Against a backdrop of shrinking returns from traditional investment fund strategies, alternative asset classes are more popular than ever. Most notable among these is infrastructure investing, which is seeing a boom. Andrew Maiden, director of fund services at Intertrust, looks at the rise of the sector and explains why it’s so popular.
As an asset class, infrastructure investment is fast becoming a “must have” component of many portfolios with tremendous growth being seen throughout the sector.
The European Commission estimates that, in order to meet the UN’s Sustainable Development Goals, around $12tn of infrastructure investment is needed between now and 2030. With infrastructure being the essential facilities and services upon which the economic productivity of society depends, there is a huge responsibility on governments to raise and spend the necessary funds to maintain and install new infrastructure and this presents significant investment opportunities for the private sector.
Austere governments are reliant on the private sector to contribute funds for infrastructure projects which can be as costly and time consuming as they are necessary. The need for capital has resulted in an industry that is as big as it has ever been and continues to grow.
Alternative assets are increasingly popular thanks largely to the shrinking returns available from traditional investment strategies. The advantage of the infrastructure investment class is that it is still relatively untapped so escapes the saturation that has befallen the likes of the prime commercial and residential real estate markets in recent years. Infrastructure can also offer consistent growth cash flows and returns that are not correlated with other asset classes.
Infrastructure investing has been a common element of institutional investors’ portfolios for a while now but its increasing popularity comes from the likes of pension funds and sovereign wealth funds which are viewing direct infrastructure investment as a viable option for expanding their portfolios.
The sheer necessity of infrastructure investment for governments around the world also contributes to the attraction of the class; opportunities in the developed nations and OECD countries continue to be seen but with valuations becoming higher and deal win rates reducing, the emergence of developing markets such as Africa are now also starting to offer new investment opportunities and potential returns, albeit with correlating risks associated with investing in this part of the world. A geographic spread can bring further diversity to investors’ portfolios; another incentive to invest wisely in infrastructure.
A varied class
Infrastructure requirements are vast and so the options for investment are incredibly varied; a further pull factor for the class. Different risk and return characteristics apply to the class depending on the lifecycle of the type of asset.

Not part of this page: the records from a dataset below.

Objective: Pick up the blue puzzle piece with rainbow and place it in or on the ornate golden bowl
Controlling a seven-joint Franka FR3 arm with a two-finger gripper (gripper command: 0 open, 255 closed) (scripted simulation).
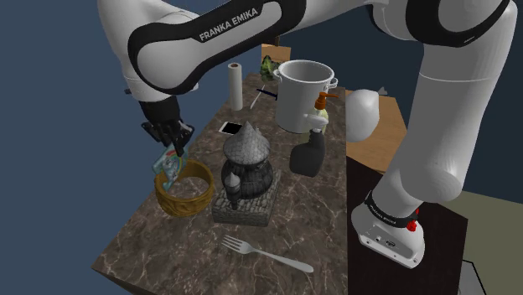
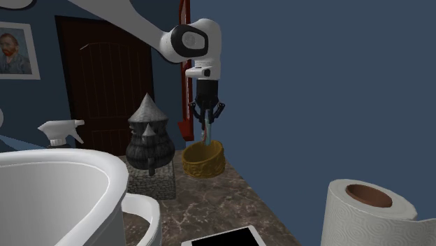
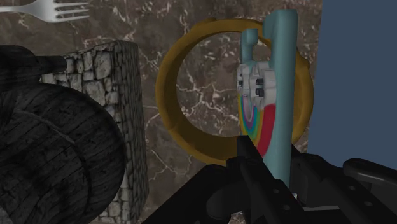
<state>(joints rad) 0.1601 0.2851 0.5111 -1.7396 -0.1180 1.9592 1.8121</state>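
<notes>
Claw (image 1: 173,149) clamped on piece (image 3: 270,108), blue with rainbow, pinched by one end, hanging upright beneath it. Piece over bowl (image 1: 198,198), golden, ornate. Lower end about rim level, on bowl's side toward shoulder view's left. Contact with bowl: cannot tell. Bowl sits on dark marbled surface (image 1: 323,222), near its edge, just beside tower model (image 1: 245,172) on stone base. Fork (image 1: 266,253) lies on surface, apart from bowl and tower.

Teal-blue puzzle piece (image 3: 280,83) with rainbow stripes, golden bowl (image 3: 165,95), brown white-veined counter (image 1: 318,219), black tool (image 3: 270,153)
</notes>
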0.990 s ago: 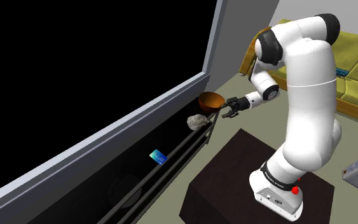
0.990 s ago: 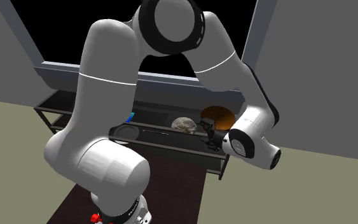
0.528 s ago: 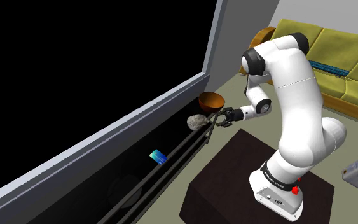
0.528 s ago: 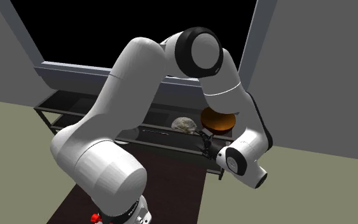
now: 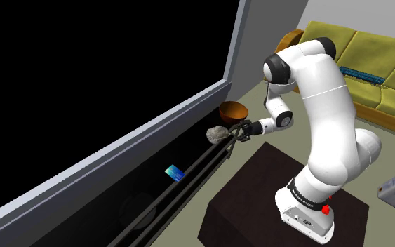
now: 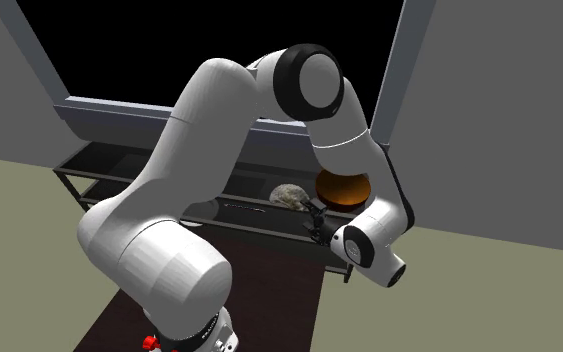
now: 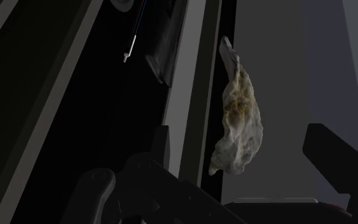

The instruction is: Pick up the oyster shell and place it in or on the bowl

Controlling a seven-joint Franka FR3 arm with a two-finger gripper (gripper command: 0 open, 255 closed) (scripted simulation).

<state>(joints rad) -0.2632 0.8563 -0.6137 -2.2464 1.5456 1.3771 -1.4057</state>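
Greyish oyster shell point(image 7: 238, 111) sits on the dark rack point(image 6: 89, 165), just beside the orange-brown bowl point(image 5: 233, 110). Gripper point(image 5: 235, 133) has its fingers spread wide, with the shell just ahead between them, untouched. Its long axis crosses their closing line, so it looks lined up.

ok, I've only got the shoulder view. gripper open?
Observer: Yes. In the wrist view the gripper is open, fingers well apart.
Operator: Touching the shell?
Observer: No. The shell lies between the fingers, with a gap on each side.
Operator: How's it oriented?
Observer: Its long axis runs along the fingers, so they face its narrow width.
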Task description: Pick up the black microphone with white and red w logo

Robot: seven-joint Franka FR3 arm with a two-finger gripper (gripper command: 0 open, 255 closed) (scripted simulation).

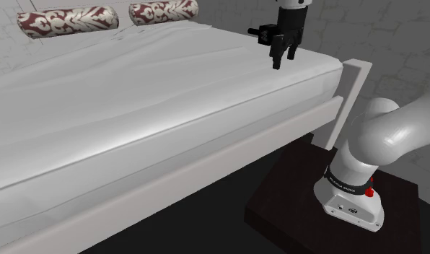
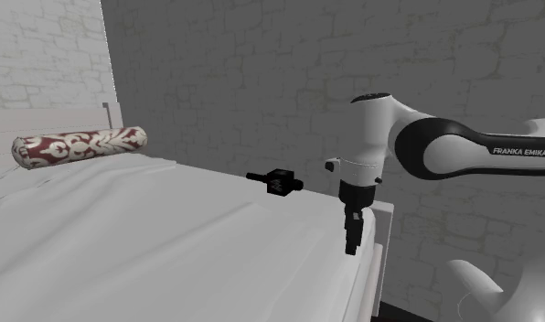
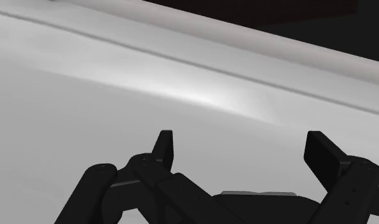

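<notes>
Since it takes up most of the shoulder view, the bed [image 1: 134, 108] comes first: a wide white mattress with soft creases, running from eight o'clock up to one o'clock in that picture. It rests on a pale frame whose end post [image 1: 354, 90] stands at three o'clock. Next in size is the white arm [image 1: 383, 137], rising from the dark stand [image 1: 289, 213] at five o'clock and arching over the mattress corner (the second exterior view shows its lettered forearm at three o'clock). Two bolster pillows, dark red with a pale pattern, lie at the far end of the bed: one [image 1: 68, 20] at eleven o'clock, the other [image 1: 164, 11] at twelve.

The gripper [image 1: 282, 59] hangs fingers-down over the mattress near the corner at one o'clock. In the wrist view its two black fingers [image 3: 164, 147] stand well apart with nothing but sheet between them, so it is released and grasps nothing.

Smallest is the microphone [image 1: 262, 32], a stubby black thing lying on the mattress near the same corner. In the shoulder view it sits at ten o'clock from the gripper, seemingly just beside it. The second exterior view also puts it [image 2: 278, 181] at ten o'clock from the gripper [image 2: 352, 240], plainly apart from the fingers. Its logo is too small to make out.
</notes>
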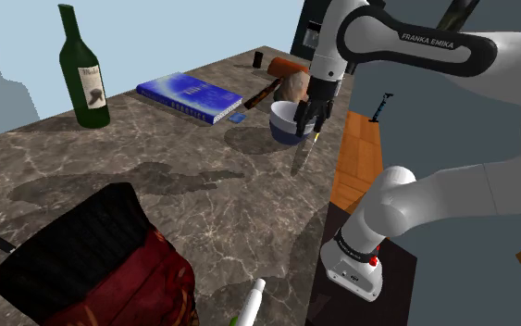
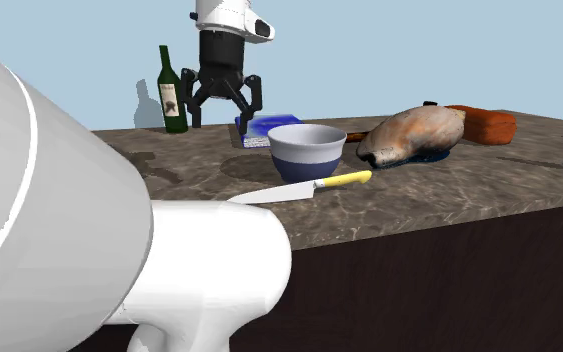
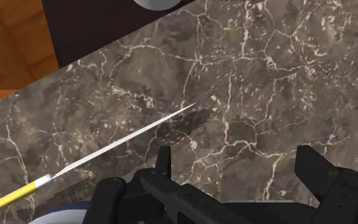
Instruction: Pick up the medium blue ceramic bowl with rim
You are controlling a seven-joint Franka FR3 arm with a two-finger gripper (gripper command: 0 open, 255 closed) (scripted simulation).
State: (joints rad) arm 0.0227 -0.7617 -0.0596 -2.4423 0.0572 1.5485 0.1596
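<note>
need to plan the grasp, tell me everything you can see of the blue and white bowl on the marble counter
The round blue and white bowl has a blue lower body, a broad white band up to its rim and a pale inside, with a glossy, ceramic look. It stands upright on the dark veined marble counter. A yellow-handled knife lies just beside its base; whether they touch cannot be told. The open black gripper hangs close by the bowl, not clasping it.

This looks like a kitchen in a home. A dark stone desk (image 1: pixel 203 213) with pale veins holds a green wine bottle (image 1: pixel 84 74), a blue and white bowl (image 2: pixel 306 150), a knife (image 2: pixel 299 189) with a yellow handle and a blue book (image 1: pixel 192 95). Beside the desk is a floor (image 1: pixel 355 157) of orange-brown wood.
</note>
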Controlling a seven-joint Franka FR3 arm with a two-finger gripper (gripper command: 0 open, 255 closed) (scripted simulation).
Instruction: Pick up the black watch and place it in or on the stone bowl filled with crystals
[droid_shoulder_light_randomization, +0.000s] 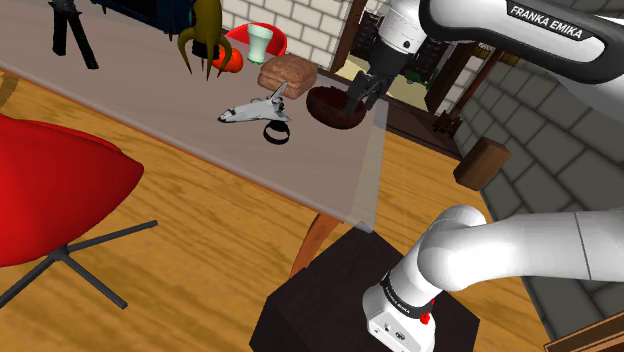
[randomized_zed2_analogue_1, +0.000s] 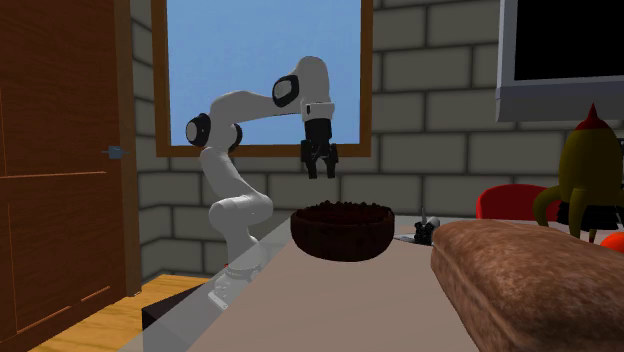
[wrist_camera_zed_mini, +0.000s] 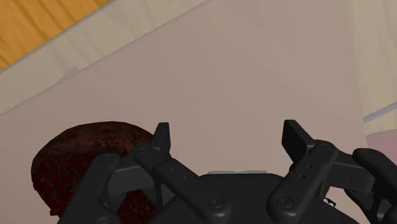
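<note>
My gripper (wrist_camera_zed_mini: 229, 137) hangs spread and empty over the rim of the dark bowl (droid_shoulder_light_randomization: 335, 108) near the table's (droid_shoulder_light_randomization: 130, 115) corner edge, the black watch (droid_shoulder_light_randomization: 275, 131) lying apart on open tabletop beside the toy shuttle (droid_shoulder_light_randomization: 255, 108).

- Toy space shuttle (droid_shoulder_light_randomization: 255, 107), white, lying on the pale table (droid_shoulder_light_randomization: 150, 140).
- Brown loaf-like block (droid_shoulder_light_randomization: 287, 73) near the shuttle, at its 1 o'clock in the shoulder view.
- Red bowl (droid_shoulder_light_randomization: 281, 42) holding a pale green cup (droid_shoulder_light_randomization: 260, 43), at the block's 11 o'clock.
- Red chair (droid_shoulder_light_randomization: 55, 190) on the wooden floor (droid_shoulder_light_randomization: 200, 270), at the shuttle's 8 o'clock.
</note>
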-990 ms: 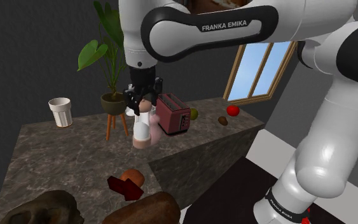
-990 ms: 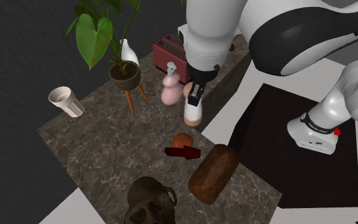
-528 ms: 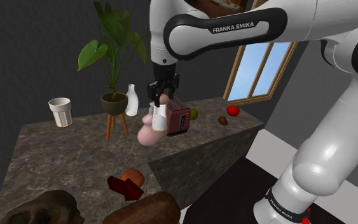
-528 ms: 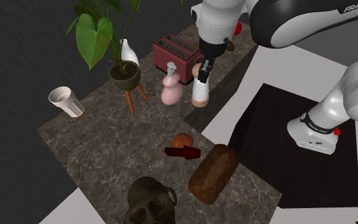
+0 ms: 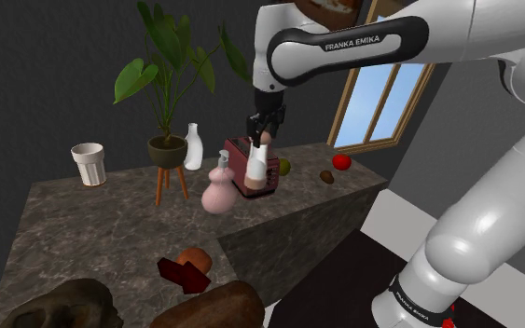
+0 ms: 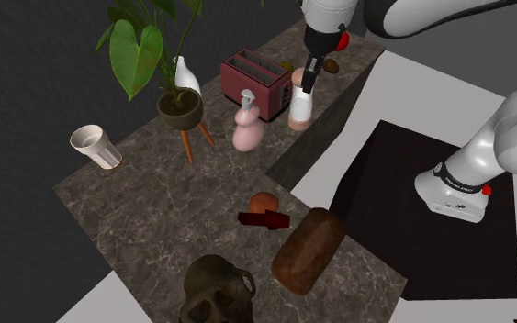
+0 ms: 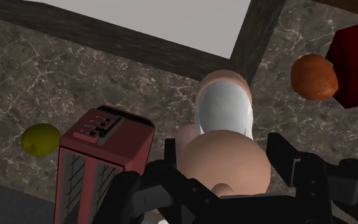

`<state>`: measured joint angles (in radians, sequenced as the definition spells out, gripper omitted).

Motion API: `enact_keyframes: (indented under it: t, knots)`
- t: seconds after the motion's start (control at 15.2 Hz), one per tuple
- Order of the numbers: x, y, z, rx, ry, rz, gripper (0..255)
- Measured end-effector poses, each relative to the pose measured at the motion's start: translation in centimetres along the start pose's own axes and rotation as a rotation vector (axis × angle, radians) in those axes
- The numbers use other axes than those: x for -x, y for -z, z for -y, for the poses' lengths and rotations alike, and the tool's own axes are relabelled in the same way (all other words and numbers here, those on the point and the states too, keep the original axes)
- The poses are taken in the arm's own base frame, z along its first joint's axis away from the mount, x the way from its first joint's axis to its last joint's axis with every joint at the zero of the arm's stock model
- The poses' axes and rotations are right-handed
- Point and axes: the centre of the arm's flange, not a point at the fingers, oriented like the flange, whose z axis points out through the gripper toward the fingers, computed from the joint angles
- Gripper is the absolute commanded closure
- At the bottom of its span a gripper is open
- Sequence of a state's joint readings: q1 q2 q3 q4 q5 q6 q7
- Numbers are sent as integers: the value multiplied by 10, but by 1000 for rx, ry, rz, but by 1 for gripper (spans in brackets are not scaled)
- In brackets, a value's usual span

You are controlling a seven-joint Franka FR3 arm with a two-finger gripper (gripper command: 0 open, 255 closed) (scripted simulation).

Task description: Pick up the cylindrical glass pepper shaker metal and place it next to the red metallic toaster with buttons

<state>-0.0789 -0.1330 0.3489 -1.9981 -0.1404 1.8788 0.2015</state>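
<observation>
One shaker (image 5: 256, 169), clamped in the pincer (image 5: 261, 144), hangs just in front of the toaster (image 5: 235, 160), seemingly clear of the table (image 5: 111, 224). Danger: the table's edge is close, so a crooked release could topple it overboard or knock the toaster.

Tabletop (image 5: 83, 233): you have a white cup (image 5: 89, 164) at the shoulder view's left | potted plant (image 5: 165, 151) with white bottle (image 5: 192, 147) just beside | pink dispenser (image 5: 219, 191) near them | brown loaf (image 6: 308, 250) near dark skull (image 6: 215, 289) | window (image 5: 381, 102) behind
</observation>
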Motion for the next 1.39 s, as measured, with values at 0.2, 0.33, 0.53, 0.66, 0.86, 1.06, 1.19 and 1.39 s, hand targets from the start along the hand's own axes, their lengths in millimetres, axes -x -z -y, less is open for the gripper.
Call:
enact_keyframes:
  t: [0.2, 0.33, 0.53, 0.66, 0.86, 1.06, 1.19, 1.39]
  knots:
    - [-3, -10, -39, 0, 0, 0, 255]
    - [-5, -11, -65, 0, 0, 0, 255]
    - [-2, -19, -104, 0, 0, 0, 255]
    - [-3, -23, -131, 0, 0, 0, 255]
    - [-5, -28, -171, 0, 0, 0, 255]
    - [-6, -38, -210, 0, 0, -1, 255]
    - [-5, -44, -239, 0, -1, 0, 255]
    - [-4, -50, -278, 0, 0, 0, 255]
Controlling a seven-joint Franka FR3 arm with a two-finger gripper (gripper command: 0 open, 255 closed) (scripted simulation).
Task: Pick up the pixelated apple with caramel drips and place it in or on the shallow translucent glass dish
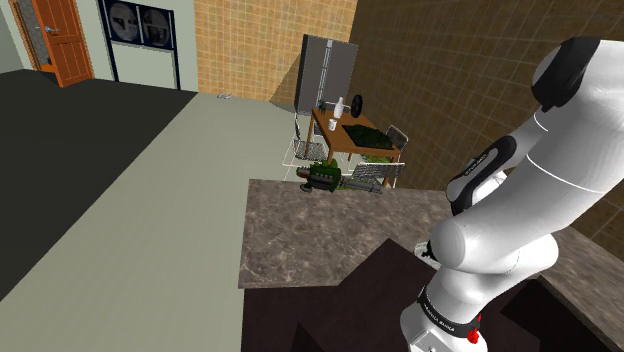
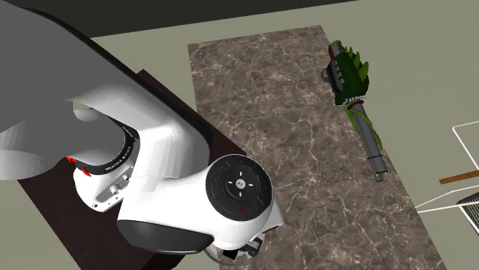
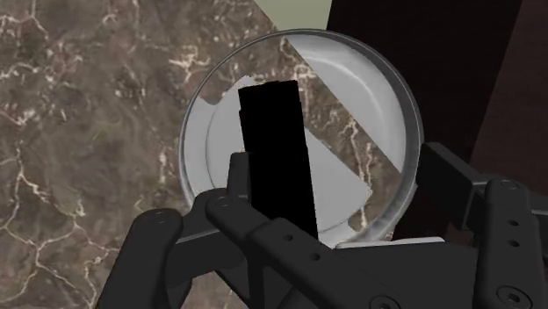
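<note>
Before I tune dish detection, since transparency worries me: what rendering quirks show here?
Wrist view: the marble countertop shows veined through the glass dish; a flat, unshaded black block covers its middle. Second exterior view: the white arm looms close, hiding the lower left; even light, no glare.

— Where does the shoulder view sit?
— High behind the stand, facing down across the marbled surface into the room.
— And the second exterior?
— Close above the arm, looking steeply down. Both share that surface and the green thing at its edge.
— The wrist view?
— Very near, straight down on the glass dish.
</note>
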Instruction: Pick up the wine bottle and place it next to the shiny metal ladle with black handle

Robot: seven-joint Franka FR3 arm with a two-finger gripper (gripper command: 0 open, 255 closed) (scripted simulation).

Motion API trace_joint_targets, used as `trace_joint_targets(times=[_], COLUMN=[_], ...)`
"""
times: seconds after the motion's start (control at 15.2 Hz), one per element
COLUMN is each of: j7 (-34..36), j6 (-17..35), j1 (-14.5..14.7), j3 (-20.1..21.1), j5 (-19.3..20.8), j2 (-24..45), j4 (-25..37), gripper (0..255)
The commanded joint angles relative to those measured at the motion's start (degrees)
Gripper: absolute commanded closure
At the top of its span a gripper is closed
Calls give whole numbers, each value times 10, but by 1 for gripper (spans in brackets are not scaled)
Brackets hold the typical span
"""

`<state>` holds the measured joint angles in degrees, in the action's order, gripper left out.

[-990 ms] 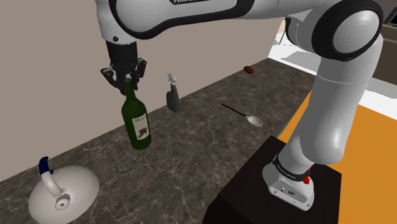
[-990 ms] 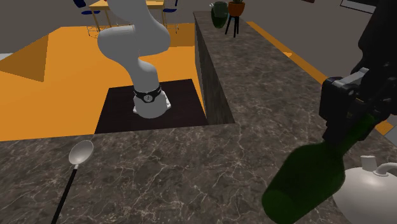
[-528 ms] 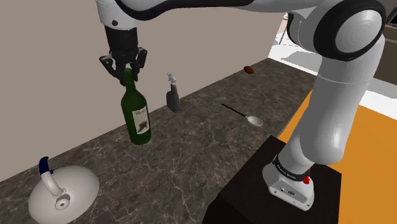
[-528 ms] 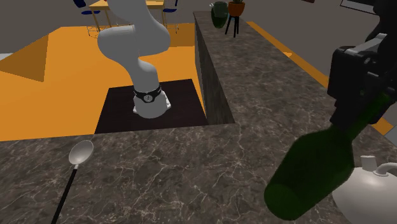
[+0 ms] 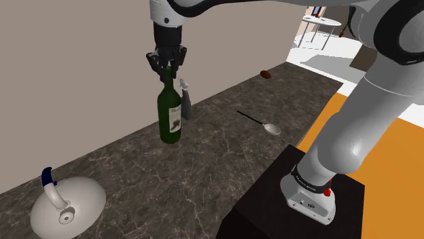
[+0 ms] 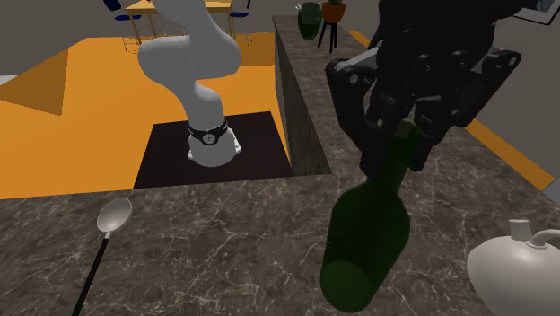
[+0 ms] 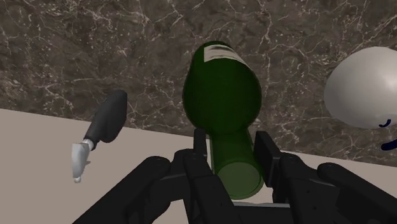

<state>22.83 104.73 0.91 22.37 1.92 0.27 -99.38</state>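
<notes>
The gripper (image 5: 168, 66) is closed tight on the neck of the green wine bottle (image 5: 170, 112); the bottle hangs near-upright, base down, neck up, over the countertop (image 5: 204, 170) near its wall-side edge.

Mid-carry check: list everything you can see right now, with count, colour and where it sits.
Dark green wine bottle with a pale label: one, green, held by its neck over the counter.
Small grey spray bottle: one, grey, standing just beside the wine bottle, on the shoulder view's right of it.
Shiny metal ladle with black handle: one, silver and black, lying near the counter's stand-side edge.
White rounded vessel with a blue-tipped handle: one, white, shoulder view's lower left.
Small brown object: one, brown, far end of the counter.
Dark marbled countertop: one, under everything.
Black box stand: one, beside the counter.
White Franka arm: one.
All-black two-finger gripper: one, shut on the bottle's neck.
</notes>
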Motion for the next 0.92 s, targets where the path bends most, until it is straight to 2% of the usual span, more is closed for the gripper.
trace_joint_targets(times=[0.0,0.4,0.86], j7=[-28,-119,-221], j6=[8,18,19], j1=[-12,-45,-79], j3=[-12,-62,-126], j5=[-14,-42,-51], j2=[-31,-109,-172], j4=[-36,-120,-186], gripper=[255,255,255])
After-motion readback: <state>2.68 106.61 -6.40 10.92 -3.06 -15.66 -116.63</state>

The infrastructure theme encompasses everything from Greenfield assets – new projects which are approaching or under construction – to mature assets which are fully operational assets that are already generating revenues. The former has potentially higher returns but also represent a higher level of risk, with managers needing to exercise caution when investing in order to match risk vs investor requirements, as with any asset class.
Increasingly common is investment in technological infrastructure; a sector which is growing thanks to the continued digitisation of developed societies especially. This includes data centres, mobile phone antennae and fibre optic technology.
Dedicated infrastructure funds are a popular avenue for accessing this sector as they provide investors with expert advice and access to projects which they may not necessarily be able to access on their won. When selecting a manager to invest with, investors need to be mindful of choosing a manager that is really performing well, rather than one who has just benefited from the overall strong performance across the asset class.
The jurisdiction in which to set up structures for infrastructure investment is another important choice. Guernsey is well placed to carry out this work as it is already home to some of the world’s best-known infrastructure managers as well as having a strong track record on regulation, asset protection and expertise.
The road to profitable investing can be rocky but infrastructure certainly presents a clear opportunity so long as you have a good roadmap in the form of a sound strategy and an experienced, expert manager to act as the driver.